A variable name is a sequence of letters beginning with a capital letter.  A variable may be bound in a pattern in several ways.  An assignment pattern element
Variable = value
binds Variable to value.  At present, the only values allowed are integers.  A parenthesized pattern may be followed by a colon (:) and variable name
(pattern ) : Variable
This binds the variable to the span of the document matched by the pattern.

An annotation pattern element can specify a variable as the value of one of the features:  feature=Variable.  If the variable is unbound when this pattern element is matched against an annotation in the text, the variable will be bound to the value of this feature.  On the other hand, if the variable is already bound, the pattern element will match only if the value of the feature is equal to the value of the variable.  For example, the pattern element

[constit cat=vp number=Number]
(assuming this is the first appearance of Number), will bind Number to the value of the number feature.  The sequence
[constit cat=np number=Number]   [constit cat=vp number=Number]
can be used to insure that the value of the number feature on the np and vp is the same.
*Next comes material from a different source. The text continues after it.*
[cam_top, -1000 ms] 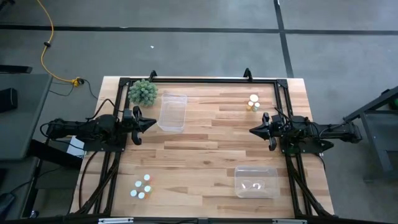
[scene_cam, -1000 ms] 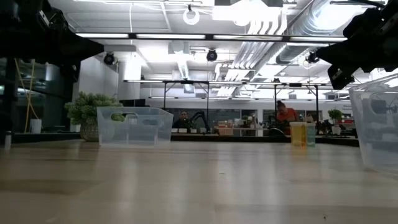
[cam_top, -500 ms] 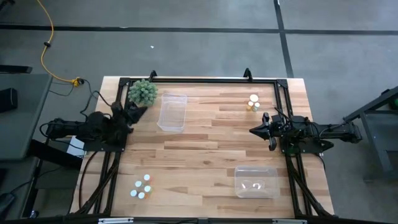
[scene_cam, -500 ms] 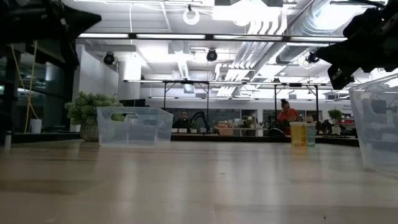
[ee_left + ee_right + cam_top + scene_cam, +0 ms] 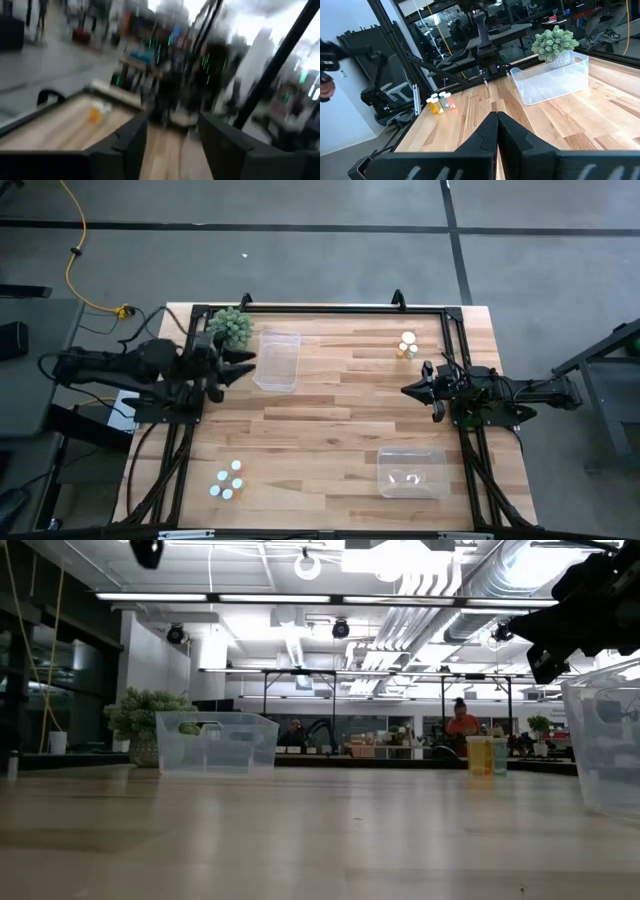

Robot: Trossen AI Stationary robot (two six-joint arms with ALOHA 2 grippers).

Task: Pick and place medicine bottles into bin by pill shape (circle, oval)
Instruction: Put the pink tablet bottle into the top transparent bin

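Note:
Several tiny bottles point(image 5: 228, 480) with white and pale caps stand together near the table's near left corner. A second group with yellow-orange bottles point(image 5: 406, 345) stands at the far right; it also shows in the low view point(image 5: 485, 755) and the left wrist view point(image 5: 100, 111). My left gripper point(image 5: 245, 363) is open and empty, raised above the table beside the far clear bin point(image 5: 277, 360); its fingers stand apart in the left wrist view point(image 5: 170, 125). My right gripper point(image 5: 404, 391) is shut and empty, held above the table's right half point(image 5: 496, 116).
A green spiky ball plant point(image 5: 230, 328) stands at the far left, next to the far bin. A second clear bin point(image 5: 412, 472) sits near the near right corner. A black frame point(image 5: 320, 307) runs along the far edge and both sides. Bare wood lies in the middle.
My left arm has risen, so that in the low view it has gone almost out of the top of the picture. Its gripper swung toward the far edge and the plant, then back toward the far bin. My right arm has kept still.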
When Statements and Actions

When statements associate patterns with sequences of actions.  When the pattern is matched in a document, the associated actions are performed.  The when statement has the form
when pattern-name, action1, action2, ... ;
At present, three actions are implemented:  the add action, which adds an annotation, and print action, and the write action.

The add action

The add action adds an annotation to the text.  It has the form
add [annotation-type feature=value feature=value ...]
or
add [annotation-type feature=value feature=value ...] over variable
In the first form, the span of the new annotation is the text matched by the pattern.  In the second form, the variable must have been bound to a span as part of the pattern matching;  this is used as the span of the new annotation.

The print action

The print action has the form
print stringExpression
where stringExpression can be a string (enclosed in double quotes), a variable, or a sequence of two or more strings and variables separated by plus signs (+).  A variable in a stringExpression should have been bound to a span or an annotation as part of the pattern matching process;  the print action prints the text subsumed by that span or annotation.  If the stringExpression contains two or more items, they are concatenated and the result printed together on a single line.  The output is sent to the Jet console.

The write action

The write action has the form
write stringExpression
It has the same semantics as the print action, except that the output is written to standard output.
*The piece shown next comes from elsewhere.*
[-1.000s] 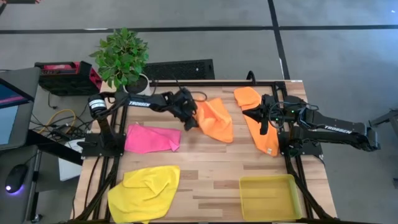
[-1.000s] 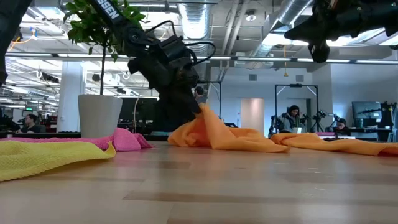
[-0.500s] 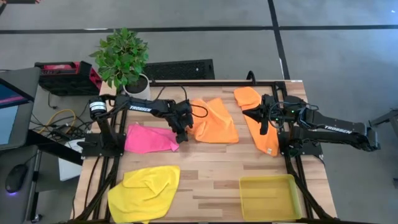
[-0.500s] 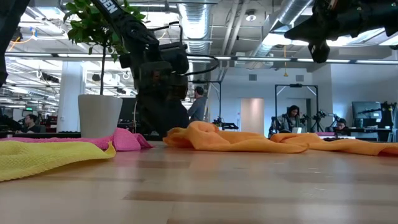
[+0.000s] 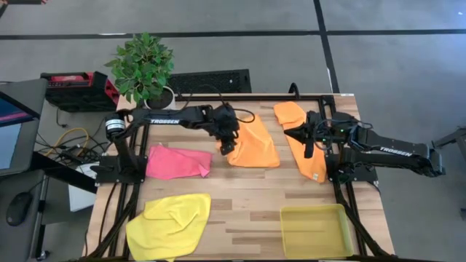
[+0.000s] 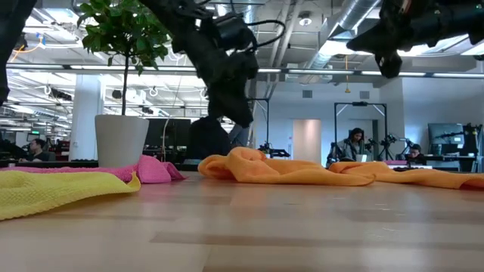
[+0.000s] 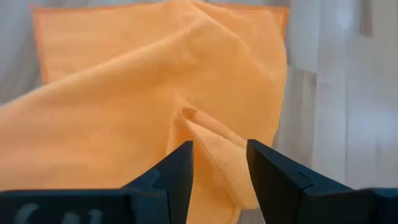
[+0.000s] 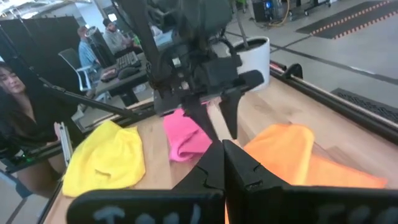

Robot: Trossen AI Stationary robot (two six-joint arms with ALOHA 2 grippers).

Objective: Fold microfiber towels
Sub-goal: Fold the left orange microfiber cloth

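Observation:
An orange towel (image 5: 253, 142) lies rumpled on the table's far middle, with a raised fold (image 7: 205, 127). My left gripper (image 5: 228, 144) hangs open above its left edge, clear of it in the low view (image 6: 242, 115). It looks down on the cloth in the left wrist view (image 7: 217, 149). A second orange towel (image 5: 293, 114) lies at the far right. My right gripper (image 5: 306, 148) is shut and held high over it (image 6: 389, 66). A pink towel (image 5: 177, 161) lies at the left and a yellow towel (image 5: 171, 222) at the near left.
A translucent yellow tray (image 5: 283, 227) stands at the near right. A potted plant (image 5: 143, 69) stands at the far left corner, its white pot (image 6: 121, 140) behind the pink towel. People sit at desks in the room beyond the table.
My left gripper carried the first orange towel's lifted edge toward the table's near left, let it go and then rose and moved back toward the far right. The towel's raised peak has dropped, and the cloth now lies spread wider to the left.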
Pattern Sets and Pattern Matching Process

The when statements are organized into pattern sets.  The statement
pattern set name;
indicates that all following when statements (until the next pattern set statment) belong to pattern set name. The basic 'top level' operation in Jet is the application of a pattern set to a sentence.
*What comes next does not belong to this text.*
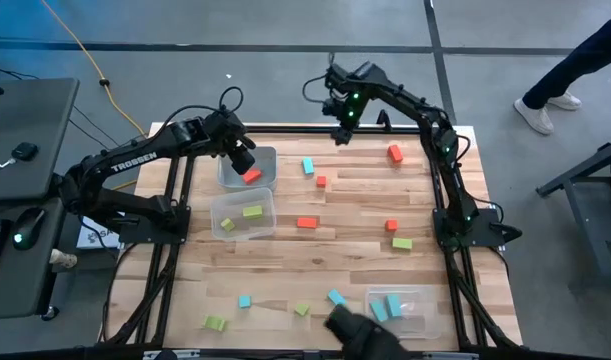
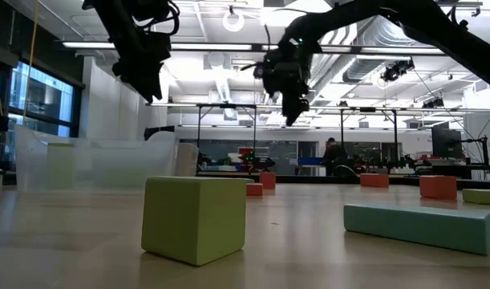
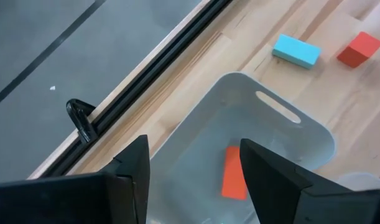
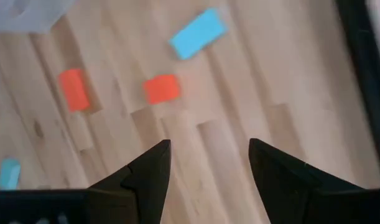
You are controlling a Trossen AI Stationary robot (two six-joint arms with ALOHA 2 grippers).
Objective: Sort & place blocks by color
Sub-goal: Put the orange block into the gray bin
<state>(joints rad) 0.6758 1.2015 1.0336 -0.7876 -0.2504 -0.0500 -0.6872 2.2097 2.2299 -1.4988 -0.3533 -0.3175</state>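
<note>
1. Blocks: small cubes and short bars in red, green and teal, scattered over the table.
2. Red bar: flat in the far tub.
3. Left gripper: fingers apart, empty, above that tub.
4. Right gripper: fingers apart, empty, raised over the table's far edge.

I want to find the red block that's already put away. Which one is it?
Look at the far left of the wooden table, where two clear tubs sit one behind the other. The farther tub sits under the left gripper, which hovers open above it. The red block lies inside that tub; every other red block lies loose on the bare wood.
</note>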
The process begins by matching all patterns in the pattern set (i.e., all patterns referenced by when statements in the pattern set) starting at the first token of the sentence.  If several patterns match, we select the pattern which matches the longest portion of the text.  If several patterns match the same (longest) portion, we select the pattern whose when statement appeared first in the pattern file.  The actions associated with the selected pattern are then executed in sequence (if no pattern matches, no actions are performed).

The starting point for pattern matching is then advanced and the process is repeated.  If any of the actions created new annotations, the starting point is set to the maximum of thes end of the annotations.  If no new annotation was created, the starting point is advanced by one token.  The matching continues until the starting point reaches the end of the sentence.